In the small-town scenes the camera picks out the faces of old men watching on from behind screen doors or through their windows. Some wear cowboy hats, symbols of the old America. They don’t understand what’s going on. They remember the spirit of the old west: to ride out and explore the country. Kowalski represents that pioneering spirit, but he is largely indifferent to what he finds. It’s clear that the new America bears only a superficial resemblance to the old. Kowalski takes drugs to recapture the thrills of his racing days and to escape from the truth of his past.
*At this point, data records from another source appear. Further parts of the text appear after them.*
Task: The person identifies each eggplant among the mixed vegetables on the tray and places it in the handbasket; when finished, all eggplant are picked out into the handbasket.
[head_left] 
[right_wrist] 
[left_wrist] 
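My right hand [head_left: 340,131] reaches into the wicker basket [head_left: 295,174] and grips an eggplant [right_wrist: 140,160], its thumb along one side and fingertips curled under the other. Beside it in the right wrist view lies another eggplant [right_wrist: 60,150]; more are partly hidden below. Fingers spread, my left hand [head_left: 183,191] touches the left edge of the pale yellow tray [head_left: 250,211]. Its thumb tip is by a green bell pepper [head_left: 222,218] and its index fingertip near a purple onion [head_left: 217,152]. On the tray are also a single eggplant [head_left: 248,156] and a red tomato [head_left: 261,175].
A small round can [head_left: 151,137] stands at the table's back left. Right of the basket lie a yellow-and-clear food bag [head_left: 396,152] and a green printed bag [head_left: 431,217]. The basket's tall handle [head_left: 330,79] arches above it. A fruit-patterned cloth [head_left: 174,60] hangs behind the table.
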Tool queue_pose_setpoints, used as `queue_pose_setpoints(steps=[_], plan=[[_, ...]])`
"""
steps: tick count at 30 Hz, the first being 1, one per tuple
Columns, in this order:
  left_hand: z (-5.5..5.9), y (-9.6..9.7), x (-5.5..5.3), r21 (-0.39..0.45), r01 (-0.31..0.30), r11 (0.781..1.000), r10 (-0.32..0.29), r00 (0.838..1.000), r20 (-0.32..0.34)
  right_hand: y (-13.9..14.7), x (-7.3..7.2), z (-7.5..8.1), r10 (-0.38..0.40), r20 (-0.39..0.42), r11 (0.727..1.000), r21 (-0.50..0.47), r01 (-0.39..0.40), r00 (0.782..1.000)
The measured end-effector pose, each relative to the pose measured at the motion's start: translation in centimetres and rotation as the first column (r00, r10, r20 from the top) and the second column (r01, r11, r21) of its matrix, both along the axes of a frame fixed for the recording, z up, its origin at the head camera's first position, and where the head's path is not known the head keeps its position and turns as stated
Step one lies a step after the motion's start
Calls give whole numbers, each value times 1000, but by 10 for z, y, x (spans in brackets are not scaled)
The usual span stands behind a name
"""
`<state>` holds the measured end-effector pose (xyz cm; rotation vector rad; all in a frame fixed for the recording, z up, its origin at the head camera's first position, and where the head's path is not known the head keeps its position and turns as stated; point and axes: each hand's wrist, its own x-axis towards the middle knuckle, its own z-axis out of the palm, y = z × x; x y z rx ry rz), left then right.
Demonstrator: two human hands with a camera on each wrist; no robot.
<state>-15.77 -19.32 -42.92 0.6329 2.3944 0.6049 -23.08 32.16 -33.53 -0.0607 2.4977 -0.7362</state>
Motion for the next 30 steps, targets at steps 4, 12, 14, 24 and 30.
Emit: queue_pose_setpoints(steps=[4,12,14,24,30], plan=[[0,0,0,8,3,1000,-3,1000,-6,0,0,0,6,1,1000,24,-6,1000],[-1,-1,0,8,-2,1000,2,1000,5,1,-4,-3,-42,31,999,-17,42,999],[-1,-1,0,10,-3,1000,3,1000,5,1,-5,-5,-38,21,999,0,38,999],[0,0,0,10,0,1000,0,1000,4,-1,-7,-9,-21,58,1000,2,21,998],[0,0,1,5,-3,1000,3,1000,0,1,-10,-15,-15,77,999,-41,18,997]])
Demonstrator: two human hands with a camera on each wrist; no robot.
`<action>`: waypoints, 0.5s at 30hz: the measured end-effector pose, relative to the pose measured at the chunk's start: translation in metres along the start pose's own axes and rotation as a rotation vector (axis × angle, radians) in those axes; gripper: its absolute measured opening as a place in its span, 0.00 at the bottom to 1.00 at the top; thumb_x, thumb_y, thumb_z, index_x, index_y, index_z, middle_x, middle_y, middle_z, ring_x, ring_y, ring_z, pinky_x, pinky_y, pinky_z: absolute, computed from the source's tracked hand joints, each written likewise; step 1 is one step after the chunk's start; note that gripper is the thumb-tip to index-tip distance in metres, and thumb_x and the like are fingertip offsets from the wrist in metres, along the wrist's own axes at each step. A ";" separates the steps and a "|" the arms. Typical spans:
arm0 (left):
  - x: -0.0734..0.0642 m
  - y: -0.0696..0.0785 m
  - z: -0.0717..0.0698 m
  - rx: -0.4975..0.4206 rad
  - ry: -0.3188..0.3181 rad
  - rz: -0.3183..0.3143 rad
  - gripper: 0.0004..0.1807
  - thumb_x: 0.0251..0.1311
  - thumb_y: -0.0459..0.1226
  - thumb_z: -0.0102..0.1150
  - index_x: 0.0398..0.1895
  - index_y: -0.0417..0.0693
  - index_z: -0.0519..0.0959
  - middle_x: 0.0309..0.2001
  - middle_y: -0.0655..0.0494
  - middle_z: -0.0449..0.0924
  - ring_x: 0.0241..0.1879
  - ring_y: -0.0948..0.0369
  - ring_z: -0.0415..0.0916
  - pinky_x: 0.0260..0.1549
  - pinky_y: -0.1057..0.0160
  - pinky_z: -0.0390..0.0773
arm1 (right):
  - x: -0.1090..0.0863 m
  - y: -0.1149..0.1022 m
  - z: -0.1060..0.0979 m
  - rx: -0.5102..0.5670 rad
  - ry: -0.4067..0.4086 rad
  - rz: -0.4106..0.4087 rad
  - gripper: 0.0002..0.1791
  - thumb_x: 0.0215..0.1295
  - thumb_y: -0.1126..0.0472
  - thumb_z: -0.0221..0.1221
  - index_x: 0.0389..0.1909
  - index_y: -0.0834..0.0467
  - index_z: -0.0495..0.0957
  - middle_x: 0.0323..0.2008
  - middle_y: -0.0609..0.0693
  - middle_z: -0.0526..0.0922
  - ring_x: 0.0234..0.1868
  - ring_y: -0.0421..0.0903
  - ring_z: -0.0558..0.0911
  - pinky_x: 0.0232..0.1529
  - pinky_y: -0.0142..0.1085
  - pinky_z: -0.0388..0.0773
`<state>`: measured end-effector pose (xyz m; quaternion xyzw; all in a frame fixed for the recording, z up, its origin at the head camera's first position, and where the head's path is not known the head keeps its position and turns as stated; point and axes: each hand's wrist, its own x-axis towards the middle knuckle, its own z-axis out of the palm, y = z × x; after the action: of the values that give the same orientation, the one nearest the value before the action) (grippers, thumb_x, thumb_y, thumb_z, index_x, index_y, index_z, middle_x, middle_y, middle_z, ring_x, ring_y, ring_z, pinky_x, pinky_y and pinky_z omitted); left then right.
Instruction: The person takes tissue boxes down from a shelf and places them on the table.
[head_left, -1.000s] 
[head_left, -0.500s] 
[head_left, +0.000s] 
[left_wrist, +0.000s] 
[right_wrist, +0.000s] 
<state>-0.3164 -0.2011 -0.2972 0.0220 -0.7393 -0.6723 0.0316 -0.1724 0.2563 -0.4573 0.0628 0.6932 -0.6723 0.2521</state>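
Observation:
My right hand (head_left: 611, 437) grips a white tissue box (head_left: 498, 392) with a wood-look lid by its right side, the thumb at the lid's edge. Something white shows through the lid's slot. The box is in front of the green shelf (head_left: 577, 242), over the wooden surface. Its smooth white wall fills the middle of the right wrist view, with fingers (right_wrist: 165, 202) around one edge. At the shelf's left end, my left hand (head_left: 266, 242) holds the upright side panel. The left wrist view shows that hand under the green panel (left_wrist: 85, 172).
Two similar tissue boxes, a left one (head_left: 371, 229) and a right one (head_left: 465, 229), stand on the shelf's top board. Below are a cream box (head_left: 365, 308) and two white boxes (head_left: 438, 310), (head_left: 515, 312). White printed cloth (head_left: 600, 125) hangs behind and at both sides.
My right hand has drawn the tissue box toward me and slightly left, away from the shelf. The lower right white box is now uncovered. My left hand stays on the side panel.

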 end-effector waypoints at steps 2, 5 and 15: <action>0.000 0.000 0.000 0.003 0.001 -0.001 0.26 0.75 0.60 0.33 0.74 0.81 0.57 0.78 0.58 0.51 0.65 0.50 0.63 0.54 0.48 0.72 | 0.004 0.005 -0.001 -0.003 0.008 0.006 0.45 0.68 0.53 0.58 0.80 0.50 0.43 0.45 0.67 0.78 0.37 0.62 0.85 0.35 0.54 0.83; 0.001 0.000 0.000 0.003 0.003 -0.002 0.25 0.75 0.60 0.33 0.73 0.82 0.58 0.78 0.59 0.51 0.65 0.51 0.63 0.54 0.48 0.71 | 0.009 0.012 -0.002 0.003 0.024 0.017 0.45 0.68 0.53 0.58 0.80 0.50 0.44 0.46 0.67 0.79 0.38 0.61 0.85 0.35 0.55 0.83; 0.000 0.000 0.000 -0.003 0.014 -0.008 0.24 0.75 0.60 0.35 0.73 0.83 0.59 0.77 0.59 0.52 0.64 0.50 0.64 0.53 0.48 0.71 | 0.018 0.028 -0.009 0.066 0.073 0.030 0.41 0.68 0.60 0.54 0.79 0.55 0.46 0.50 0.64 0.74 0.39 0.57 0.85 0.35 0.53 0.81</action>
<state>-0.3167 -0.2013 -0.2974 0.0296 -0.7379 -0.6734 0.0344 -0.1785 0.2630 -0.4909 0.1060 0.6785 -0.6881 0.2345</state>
The lawless interstate journey inspires others to see him as a symbol of freedom. An outsider who has shaken off laws and social norms. Look closely at the end scene and you might be lucky enough to see the escape he yearns for. Or is he doomed to repeat events? The answer to that will require your interpretation and a scroll back to the start of the film.
Kowalski is a romantic hero living a life of hedonistic individualism that no one can tame. In refusing to obey the laws of the old order, he achieves near mythical status. In the telling of this story, Vanishing Point becomes an important film about the death of innocence in the wake of Vietnam, personal liberty, freedom of expression and the changes in American society from the 1960s onwards.
Steve Thompson is a writer, cartoonist and film critic. Follow him on Twitter.
2 Comments
I met the bloke who wrote the screenplay at a party years ago (in the mid eighties) during the Notting Hill Carnival. He told me how he wrote the whole thing on rolls of plain white lining paper, like a big scroll. He stuck them up all round the walls of the place he was staying at so he could follow the plotline and character interaction in one continuos stream. From what I’ve found out since, it must have been a nod to Keruac’s manuscript for On The Road. He told me he kept the rolled up screenplay and it was one of his most valuable possesions.
Just thought you might might be interested to know. He was a great guy and really interesting to talk to.
Cheers
mw
Thanks Mark, that’s a great story. I’d would have had a lot of questions had I met him myself. The plot does make all sorts of strange deviations so I did wonder what was planned ahead and what happened haphazardly while filming. The credits say that someone else did the outline and a 3rd, uncredited, writer had a hand so I’m guessing his screenplay may have been toyed with at some point.
I would love to know whether he thought the Charlotte Rampling scene should have been excised or not too.